Data excerpt Block Start

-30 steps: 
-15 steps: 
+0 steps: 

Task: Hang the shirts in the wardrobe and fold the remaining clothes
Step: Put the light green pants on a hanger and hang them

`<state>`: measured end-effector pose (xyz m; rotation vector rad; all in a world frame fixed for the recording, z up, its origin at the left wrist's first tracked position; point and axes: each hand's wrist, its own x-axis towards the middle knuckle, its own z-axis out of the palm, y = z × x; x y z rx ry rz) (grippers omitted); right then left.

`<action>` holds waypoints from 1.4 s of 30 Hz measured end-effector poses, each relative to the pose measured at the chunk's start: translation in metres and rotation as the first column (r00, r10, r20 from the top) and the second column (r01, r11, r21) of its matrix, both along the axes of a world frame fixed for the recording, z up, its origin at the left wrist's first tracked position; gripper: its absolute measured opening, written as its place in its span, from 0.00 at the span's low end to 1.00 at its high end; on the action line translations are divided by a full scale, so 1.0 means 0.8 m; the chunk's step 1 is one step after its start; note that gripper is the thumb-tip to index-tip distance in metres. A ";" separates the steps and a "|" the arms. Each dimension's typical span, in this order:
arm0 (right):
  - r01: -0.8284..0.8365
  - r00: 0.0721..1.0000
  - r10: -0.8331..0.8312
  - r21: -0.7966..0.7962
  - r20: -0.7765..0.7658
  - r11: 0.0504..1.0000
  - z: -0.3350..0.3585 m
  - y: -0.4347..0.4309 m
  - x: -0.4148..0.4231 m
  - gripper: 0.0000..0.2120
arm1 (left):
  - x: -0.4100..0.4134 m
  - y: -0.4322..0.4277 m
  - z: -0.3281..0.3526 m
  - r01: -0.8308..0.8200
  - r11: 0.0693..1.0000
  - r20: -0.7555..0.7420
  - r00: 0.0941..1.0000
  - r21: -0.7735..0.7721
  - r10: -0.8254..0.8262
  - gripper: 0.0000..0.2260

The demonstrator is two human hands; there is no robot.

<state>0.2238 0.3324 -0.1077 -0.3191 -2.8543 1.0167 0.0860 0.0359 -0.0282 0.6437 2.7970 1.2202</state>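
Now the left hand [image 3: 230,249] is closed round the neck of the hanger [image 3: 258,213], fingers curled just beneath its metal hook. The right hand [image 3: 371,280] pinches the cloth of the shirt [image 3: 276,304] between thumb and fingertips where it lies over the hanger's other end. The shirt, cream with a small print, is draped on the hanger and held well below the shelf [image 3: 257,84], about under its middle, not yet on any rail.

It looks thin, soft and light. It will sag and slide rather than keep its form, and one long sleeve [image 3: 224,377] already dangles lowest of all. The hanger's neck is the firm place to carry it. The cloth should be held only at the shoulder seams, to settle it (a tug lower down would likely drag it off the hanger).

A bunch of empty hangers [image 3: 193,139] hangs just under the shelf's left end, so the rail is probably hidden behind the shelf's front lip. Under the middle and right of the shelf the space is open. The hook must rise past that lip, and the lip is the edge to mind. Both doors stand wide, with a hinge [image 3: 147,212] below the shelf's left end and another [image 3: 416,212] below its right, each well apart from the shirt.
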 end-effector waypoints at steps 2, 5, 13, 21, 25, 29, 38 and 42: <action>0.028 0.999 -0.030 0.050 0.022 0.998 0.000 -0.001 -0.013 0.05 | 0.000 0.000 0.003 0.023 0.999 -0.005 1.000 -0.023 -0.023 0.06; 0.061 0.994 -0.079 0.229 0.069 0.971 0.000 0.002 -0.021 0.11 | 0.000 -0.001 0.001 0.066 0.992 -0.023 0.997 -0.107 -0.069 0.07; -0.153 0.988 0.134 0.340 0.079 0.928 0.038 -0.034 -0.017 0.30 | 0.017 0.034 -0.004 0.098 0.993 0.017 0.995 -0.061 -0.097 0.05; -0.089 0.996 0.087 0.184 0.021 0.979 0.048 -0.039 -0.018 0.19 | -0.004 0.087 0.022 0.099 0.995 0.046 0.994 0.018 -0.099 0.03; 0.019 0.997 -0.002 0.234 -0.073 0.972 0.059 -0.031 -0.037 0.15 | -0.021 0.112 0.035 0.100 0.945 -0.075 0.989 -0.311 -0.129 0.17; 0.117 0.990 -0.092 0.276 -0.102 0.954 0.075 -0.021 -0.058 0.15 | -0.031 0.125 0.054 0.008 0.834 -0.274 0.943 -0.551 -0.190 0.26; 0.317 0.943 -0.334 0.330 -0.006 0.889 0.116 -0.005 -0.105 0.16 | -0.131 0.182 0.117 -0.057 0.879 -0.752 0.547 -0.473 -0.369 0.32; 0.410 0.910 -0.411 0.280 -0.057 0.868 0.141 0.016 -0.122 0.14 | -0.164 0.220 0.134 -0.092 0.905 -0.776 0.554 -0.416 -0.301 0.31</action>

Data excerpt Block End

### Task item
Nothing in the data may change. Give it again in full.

### Solved problem
-30 steps: 
-15 steps: 
+0 steps: 

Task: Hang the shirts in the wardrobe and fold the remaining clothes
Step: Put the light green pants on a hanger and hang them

`<state>`: measured end-effector pose (xyz m; rotation vector rad; all in a world frame fixed for the recording, z up, its origin at the left wrist's first tracked position; point and axes: each hand's wrist, its own x-axis towards the middle knuckle, its own z-axis out of the palm, y = z × x; x y z rx ry rz) (grippers omitted); right then left.

`<action>` holds waypoints from 1.4 s of 30 Hz measured end-effector poses, each relative to the pose measured at the chunk's start: translation in metres and rotation as the first column (r00, r10, r20 from the top) and the second column (r01, r11, r21) of its matrix, both along the axes of a world frame fixed for the recording, z up, its origin at the left wrist's first tracked position; gripper: its absolute measured opening, written as its place in its span, from 0.00 at the span's low end to 1.00 at its high end; on the action line translations are divided by a full scale, so 1.0 means 0.8 m; the chunk's step 1 is one step after its start; note that gripper is the thumb-tip to index-tip distance in metres. A ";" separates the steps and a "|" the arms. Each dimension's typical span, in this order:
arm0 (right):
  - r01: -0.8284..0.8365
  - r00: 0.0721..1.0000
  - r10: -0.8331..0.8312
  - r21: -0.7966..0.7962
  - r20: -0.7765..0.7658
  - r11: 0.0504..1.0000
  - z: -0.3350..0.3585 m
  - y: -0.4347..0.4309 m
  - x: -0.4148..0.4231 m
  - gripper: 0.0000..0.2120
arm1 (left):
  - x: -0.4100..0.4134 m
  - y: -0.4322..0.4277 m
  - z: -0.3281..0.3526 m
  - r01: -0.8308..0.8200
  - r11: 0.0693..1.0000
  - r20: -0.7555..0.7420
  - r00: 0.0941..1.0000
  - r21: -0.7735..0.7721
  - r10: -0.8254..0.8262
  - gripper: 0.0000..0.2260

The demonstrator is two human hands; there is no robot.

<state>0.2238 0.3324 -0.1077 -0.3191 -2.8543 1.0167 0.0860 0.0359 -0.0282 0.6437 2.7970 1.2202</state>
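Now the left hand [image 3: 230,249] is closed round the neck of the hanger [image 3: 258,213], fingers curled just beneath its metal hook. The right hand [image 3: 371,280] pinches the cloth of the shirt [image 3: 276,304] between thumb and fingertips where it lies over the hanger's other end. The shirt, cream with a small print, is draped on the hanger and held well below the shelf [image 3: 257,84], about under its middle, not yet on any rail.

It looks thin, soft and light. It will sag and slide rather than keep its form, and one long sleeve [image 3: 224,377] already dangles lowest of all. The hanger's neck is the firm place to carry it. The cloth should be held only at the shoulder seams, to settle it (a tug lower down would likely drag it off the hanger).

A bunch of empty hangers [image 3: 193,139] hangs just under the shelf's left end, so the rail is probably hidden behind the shelf's front lip. Under the middle and right of the shelf the space is open. The hook must rise past that lip, and the lip is the edge to mind. Both doors stand wide, with a hinge [image 3: 147,212] below the shelf's left end and another [image 3: 416,212] below its right, each well apart from the shirt.
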 end-effector waypoints at steps 2, 5, 13, 21, 25, 29, 38 and 42: <action>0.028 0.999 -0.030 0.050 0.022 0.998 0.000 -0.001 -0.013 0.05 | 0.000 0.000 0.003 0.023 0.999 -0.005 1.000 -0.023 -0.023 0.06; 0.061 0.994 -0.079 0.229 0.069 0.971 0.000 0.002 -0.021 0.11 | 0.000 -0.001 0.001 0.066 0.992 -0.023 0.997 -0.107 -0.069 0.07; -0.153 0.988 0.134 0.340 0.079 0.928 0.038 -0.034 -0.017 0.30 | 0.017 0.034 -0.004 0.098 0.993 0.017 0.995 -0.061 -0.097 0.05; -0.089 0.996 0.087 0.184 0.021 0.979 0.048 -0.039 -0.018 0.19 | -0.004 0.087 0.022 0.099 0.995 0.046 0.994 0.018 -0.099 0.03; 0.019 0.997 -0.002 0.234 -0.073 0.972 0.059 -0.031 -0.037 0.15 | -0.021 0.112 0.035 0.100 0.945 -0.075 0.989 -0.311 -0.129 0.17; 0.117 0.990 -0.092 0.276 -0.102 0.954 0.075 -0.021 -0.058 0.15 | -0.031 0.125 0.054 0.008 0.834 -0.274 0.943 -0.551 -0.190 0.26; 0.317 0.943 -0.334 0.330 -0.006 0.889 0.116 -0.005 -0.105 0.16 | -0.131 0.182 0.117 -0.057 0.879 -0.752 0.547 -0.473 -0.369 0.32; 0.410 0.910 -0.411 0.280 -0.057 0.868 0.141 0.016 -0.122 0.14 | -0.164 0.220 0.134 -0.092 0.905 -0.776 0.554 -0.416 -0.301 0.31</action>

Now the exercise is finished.